**Task to complete**
Restate exactly, please, each line of the listing from the one with "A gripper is" to the last, including both.
───── Data
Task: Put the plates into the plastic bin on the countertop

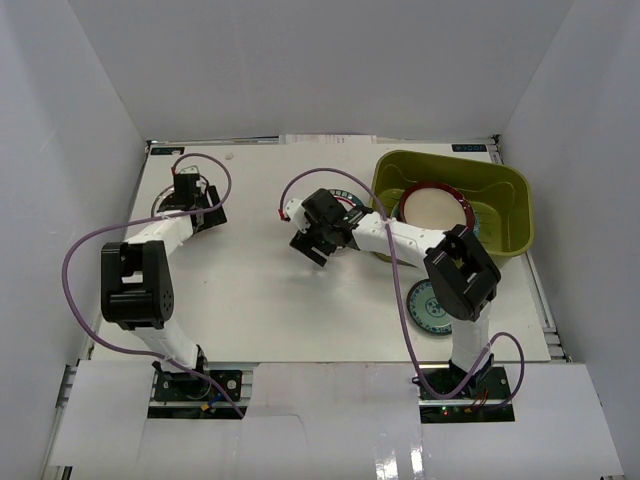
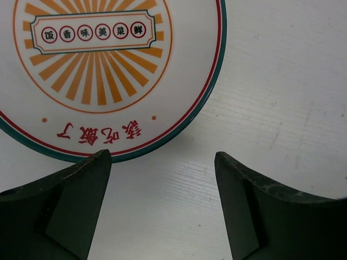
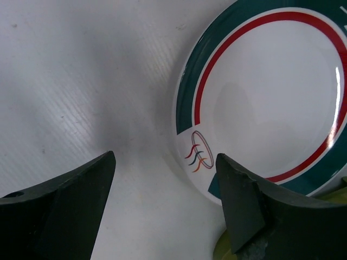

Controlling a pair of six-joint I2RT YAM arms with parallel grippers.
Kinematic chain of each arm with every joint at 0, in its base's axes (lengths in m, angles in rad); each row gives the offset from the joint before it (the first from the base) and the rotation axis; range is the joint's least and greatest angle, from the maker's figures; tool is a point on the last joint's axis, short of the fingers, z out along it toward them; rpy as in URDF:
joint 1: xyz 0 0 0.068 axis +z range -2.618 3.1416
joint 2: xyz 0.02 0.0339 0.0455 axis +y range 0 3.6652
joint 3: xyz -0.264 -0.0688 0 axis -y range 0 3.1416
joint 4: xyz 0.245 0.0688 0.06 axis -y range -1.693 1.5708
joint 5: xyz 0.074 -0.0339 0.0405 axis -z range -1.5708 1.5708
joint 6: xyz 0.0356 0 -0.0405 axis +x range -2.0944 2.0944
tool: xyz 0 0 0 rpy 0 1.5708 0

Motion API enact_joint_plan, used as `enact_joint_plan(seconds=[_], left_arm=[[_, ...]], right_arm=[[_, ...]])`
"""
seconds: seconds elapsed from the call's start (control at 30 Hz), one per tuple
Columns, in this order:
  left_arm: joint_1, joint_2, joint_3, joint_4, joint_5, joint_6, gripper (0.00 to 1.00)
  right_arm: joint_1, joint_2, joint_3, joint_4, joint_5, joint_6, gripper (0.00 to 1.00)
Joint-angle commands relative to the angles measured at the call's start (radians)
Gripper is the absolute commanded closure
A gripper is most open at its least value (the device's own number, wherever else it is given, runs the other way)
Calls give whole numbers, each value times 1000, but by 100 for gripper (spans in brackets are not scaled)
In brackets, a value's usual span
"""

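The left gripper [image 2: 162,208] hangs released and empty just short of the sunburst plate [image 2: 97,70], whose rim lies beyond its left finger. The right gripper [image 3: 165,208], also spread and holding nothing, hovers beside the red-and-teal plate [image 3: 271,108], which sits on the bench [image 1: 260,290] just beside the bin [image 1: 505,205]. One red-rimmed plate [image 1: 432,207] already lies inside the bin, and a patterned teal plate [image 1: 430,308] waits on the bench near the right arm's base.

The step in hand looks like closing in for a pick. These are shallow, round, glazed dishes lying flat, so I judge a pinch on the raised rim to be the only purchase. Each gripper should shift sideways until the rim sits between its fingers, work one finger under the lip, then squeeze gently, since the glossy glaze is likely to slip. The bench is matte white with a fine ribbed grain; the bin is smooth olive plastic with rounded corners
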Motion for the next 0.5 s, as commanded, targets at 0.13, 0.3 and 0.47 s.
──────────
**Written solution**
A gripper is most open at its least value (the device's own number, wherever else it is given, runs the other way)
Calls give whole numbers, each value times 1000, but by 100 for gripper (spans in brackets are not scaled)
In brackets, a value's usual span
"""

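The left gripper [image 2: 162,208] hangs released and empty just short of the sunburst plate [image 2: 97,70], whose rim lies beyond its left finger. The right gripper [image 3: 165,208], also spread and holding nothing, hovers beside the red-and-teal plate [image 3: 271,108], which sits on the bench [image 1: 260,290] just beside the bin [image 1: 505,205]. One red-rimmed plate [image 1: 432,207] already lies inside the bin, and a patterned teal plate [image 1: 430,308] waits on the bench near the right arm's base.

The step in hand looks like closing in for a pick. These are shallow, round, glazed dishes lying flat, so I judge a pinch on the raised rim to be the only purchase. Each gripper should shift sideways until the rim sits between its fingers, work one finger under the lip, then squeeze gently, since the glossy glaze is likely to slip. The bench is matte white with a fine ribbed grain; the bin is smooth olive plastic with rounded corners
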Motion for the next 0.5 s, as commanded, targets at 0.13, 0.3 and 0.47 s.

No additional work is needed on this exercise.